We have discovered the limits of our collective national memory – it’s about 8 years. There was almost nothing in the news until this morning, and even today’s headlines in the nation’s leading papers reflect the sense that we have moved on, that if anything, we are remembering an event that not only occurred in the past, but is no longer a real part of our present.

Of course this should not really surprise anyone, especially in light of our past. 8 years after the end of WWl, we were living as if we really had won the war to end all wars and that every tomorrow would be better than today. By 1953, our most strategic ally in WWll, the Soviet Union, had become our most bitter foe. In 1981, Ronald Regan took office and Viet Nam was a distant memory for all but those who fought there and their families.
I guess it’s a good thing that we are making so little of the eight anniversary of the 9/11 attacks – good insofar as it reflects a diminishing level of fear, anxiety and suspicion in our country. A certain amount of forgetting is appropriate — it’s part of the healing process. But we need to figure how to let go a little w/o forgetting almost entirely.
I cannot help but wonder if we have not strayed too far down that latter path, the one of forgetting the past so much that we learn no lessons from it.


When any nation’s memories are overly animated by a sense of their own victimization, they invariably become victimizers. The examples are legion and most obviously, include the collective thinking of those who flew the planes into the Pentagon, the Twin Towers, and a field in Pennsylvania. When any nation forgets past attacks though, it sets itself up to be attacked again.

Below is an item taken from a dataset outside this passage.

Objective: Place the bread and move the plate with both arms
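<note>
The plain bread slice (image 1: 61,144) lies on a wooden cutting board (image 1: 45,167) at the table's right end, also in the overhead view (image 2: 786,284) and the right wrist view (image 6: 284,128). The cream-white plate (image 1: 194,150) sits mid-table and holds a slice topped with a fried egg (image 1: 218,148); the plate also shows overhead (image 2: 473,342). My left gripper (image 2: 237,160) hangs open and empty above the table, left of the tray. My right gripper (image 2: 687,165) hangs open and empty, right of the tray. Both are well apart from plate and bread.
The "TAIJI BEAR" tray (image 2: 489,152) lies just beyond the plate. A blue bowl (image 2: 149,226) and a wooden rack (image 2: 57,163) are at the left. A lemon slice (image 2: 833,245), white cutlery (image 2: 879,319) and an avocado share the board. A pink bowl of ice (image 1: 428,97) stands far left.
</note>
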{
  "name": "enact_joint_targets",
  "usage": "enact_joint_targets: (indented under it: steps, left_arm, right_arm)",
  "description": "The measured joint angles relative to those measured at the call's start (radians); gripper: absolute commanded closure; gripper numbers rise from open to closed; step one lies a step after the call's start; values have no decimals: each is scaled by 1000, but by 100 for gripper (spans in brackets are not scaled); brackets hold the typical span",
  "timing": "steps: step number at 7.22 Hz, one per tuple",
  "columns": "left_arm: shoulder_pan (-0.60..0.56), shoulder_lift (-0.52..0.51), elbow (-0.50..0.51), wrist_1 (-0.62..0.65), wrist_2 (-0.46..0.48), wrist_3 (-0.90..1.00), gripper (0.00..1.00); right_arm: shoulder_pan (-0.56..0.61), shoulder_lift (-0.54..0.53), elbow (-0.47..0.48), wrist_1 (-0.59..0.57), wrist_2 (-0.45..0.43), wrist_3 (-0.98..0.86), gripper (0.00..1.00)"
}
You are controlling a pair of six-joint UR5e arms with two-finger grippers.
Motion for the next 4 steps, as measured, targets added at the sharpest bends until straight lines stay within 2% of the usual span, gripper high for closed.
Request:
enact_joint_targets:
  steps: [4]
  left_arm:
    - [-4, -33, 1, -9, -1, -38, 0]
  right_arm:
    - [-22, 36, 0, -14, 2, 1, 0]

For starters, we need to learn how to remember in a way that is honest and frank about the real challenges we still face without dredging up all the fear, anxiety and suspicion that makes us do things we ultimately regret.
We need to figure out how to keep memory alive in ways that helps us to build a better and more secure future without dredging up hurt and rage to mobilize us. That’s never easy to do, but if we cannot do so, we are positioning ourselves for one of two futures: either we continue to be victims or we become just another version of those who victimized us.
Neither of those is acceptable and we all have a role in making sure that neither of them happens. Thinking about that role is one way each of us can keep the past with us while keeping our eyes focused on the future.